No doubt objections to ’1752 may be dismissed because the statute itself has been in existence for years, and may be of limited effect. Yet that myopia ignores the adverse impact the persistent incremental erosion of First Amendment freedoms, caused by ’1752 and its ilk, have had on the right and capacity to dissent. That process of gradual yet steady dilution of First Amendment protections represents a legal/constitutional variant of the “tyranny of small decisions,” coined by economist Alfred Kahn in a 1966 article, in which individual decisions, ostensibly rational in isolation, together combine to undesired consequences contrary to the common good.
Also, as David Cole and James X. Dempsey have pointed out in their book, Terrorism and the Constitution: Sacrificing Civil Liberties in the Name of National Security, even after there is recognition at a certain point that suppression of speech has gone too far, we never return to the status prior to such infringement. Instead, those reductions of freedom of expression are simply institutionalized and normalized in the law and culture going forward, thereby reducing the circumference within which oppositional political speech can flourish.
Moreover, the state of permanent war in which we now reside makes it that much easier for government to maintain the sense of jeopardy and emergency that are employed to justify limitations on dissent. Geoffrey R. Stone’s Perilous Times: Free Speech in Wartime: From the Sedition Act of 1798 to the War on Terrorism demonstrates vividly how the First Amendment, and those who seek to exercise the freedoms it embodies, suffer in time of war.

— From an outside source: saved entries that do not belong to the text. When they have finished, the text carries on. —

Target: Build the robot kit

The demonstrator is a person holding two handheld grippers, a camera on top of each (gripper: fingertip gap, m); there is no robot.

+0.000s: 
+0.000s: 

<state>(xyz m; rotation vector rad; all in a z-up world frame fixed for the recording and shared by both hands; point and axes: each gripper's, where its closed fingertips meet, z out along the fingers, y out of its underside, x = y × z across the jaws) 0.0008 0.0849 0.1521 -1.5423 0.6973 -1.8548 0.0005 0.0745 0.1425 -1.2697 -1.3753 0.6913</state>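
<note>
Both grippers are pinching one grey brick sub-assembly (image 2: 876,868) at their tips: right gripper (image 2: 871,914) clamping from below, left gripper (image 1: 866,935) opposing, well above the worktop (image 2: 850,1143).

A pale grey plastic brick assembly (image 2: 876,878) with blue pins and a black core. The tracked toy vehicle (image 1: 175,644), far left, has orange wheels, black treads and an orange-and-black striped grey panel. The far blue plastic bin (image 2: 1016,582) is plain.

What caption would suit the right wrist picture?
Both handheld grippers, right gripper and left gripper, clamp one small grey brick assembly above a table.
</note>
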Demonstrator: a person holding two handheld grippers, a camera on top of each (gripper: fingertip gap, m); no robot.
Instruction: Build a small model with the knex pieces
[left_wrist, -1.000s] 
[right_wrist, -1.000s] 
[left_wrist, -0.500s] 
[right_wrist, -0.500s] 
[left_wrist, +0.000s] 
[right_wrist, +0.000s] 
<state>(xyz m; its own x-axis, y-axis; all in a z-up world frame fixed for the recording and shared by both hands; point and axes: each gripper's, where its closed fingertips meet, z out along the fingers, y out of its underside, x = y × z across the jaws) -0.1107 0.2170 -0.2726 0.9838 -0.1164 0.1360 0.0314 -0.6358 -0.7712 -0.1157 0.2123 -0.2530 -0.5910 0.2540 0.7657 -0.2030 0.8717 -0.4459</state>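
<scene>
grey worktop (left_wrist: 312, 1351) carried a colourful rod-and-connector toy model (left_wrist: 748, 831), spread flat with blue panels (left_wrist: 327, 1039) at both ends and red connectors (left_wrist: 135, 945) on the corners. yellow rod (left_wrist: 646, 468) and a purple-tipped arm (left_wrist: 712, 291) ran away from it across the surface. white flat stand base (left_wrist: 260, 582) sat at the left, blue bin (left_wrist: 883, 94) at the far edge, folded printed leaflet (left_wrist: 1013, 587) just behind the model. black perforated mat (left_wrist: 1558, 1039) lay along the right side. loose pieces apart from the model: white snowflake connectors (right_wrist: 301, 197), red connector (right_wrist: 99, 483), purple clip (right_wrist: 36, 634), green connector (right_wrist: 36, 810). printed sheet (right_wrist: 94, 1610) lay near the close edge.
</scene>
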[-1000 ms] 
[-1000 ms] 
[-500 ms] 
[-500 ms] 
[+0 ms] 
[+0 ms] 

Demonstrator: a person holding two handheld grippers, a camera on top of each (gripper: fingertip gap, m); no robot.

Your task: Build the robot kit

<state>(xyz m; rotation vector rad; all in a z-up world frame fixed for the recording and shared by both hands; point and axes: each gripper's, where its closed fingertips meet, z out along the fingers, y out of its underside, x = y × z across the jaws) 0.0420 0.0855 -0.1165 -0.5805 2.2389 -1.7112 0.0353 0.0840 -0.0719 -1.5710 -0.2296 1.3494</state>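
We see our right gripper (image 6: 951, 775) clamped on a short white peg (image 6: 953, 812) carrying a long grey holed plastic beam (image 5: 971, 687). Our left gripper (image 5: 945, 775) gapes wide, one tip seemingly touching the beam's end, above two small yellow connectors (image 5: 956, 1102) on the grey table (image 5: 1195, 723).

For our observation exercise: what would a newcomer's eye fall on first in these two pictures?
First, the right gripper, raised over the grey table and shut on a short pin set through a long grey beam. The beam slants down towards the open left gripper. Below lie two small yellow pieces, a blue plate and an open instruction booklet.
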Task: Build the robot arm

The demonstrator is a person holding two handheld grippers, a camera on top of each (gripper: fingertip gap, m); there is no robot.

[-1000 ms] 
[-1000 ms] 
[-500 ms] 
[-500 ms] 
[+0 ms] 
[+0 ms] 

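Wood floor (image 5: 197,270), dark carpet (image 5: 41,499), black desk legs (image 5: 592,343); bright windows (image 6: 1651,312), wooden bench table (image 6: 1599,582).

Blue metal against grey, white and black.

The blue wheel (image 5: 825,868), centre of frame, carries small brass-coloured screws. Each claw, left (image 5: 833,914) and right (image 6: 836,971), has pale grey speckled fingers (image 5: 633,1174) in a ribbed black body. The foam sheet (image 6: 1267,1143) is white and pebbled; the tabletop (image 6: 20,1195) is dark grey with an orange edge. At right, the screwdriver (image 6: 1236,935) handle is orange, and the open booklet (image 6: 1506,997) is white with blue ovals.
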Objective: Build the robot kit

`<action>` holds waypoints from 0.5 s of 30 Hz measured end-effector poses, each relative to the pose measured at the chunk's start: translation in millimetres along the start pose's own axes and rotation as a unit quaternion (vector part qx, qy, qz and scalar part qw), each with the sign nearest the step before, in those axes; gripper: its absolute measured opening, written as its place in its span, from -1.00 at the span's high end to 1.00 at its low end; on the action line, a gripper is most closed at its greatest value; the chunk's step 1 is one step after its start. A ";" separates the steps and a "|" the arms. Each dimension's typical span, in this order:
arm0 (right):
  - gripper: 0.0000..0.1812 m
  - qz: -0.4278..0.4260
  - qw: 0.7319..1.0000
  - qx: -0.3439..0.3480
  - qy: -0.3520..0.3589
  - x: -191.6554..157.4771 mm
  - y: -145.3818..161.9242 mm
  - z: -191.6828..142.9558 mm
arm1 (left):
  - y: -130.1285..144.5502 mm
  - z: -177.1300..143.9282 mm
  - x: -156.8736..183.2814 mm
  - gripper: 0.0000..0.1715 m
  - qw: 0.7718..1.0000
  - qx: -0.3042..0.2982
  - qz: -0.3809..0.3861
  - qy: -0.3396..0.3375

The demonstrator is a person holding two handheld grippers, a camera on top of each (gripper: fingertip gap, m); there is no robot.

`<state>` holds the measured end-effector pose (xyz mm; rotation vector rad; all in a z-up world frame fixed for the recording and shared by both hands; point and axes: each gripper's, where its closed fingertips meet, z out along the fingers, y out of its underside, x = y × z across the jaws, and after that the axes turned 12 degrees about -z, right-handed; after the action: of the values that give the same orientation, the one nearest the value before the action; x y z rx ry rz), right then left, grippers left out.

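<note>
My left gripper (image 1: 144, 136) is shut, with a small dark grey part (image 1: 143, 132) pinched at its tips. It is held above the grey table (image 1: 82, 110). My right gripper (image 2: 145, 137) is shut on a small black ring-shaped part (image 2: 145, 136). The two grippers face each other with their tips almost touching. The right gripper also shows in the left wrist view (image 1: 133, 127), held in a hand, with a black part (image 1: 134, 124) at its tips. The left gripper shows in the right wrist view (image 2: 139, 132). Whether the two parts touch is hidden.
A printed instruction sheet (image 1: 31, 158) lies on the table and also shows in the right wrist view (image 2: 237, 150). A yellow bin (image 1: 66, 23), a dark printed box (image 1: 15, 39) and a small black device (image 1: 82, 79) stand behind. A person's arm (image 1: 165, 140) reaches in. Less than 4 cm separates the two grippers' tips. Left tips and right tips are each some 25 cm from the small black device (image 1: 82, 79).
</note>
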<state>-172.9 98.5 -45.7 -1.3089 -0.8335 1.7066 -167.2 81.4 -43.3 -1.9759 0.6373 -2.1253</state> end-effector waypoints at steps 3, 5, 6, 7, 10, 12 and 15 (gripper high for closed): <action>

Inexorably we are moving toward a state in which political dissent is regulated entirely by the government, confined to only those places, times, and nature dictated by the government, and enforced by law—rather than, as the First Amendment prescribes, prohibited by the Constitution. Over time, of course, as more statutes are enacted and regulations formulated, they will—if upheld by the courts—further increase in number and breadth, with the space in which dissent can operate correspondingly narrowed in scope, substance, and effect. At that point, while many will no doubt privately lament the evaporation of First Amendment protection, and fewer will rue not speaking out sooner to preserve those lost freedoms, almost no one will have the courage to dissent in an environment barren of legal tolerance for it.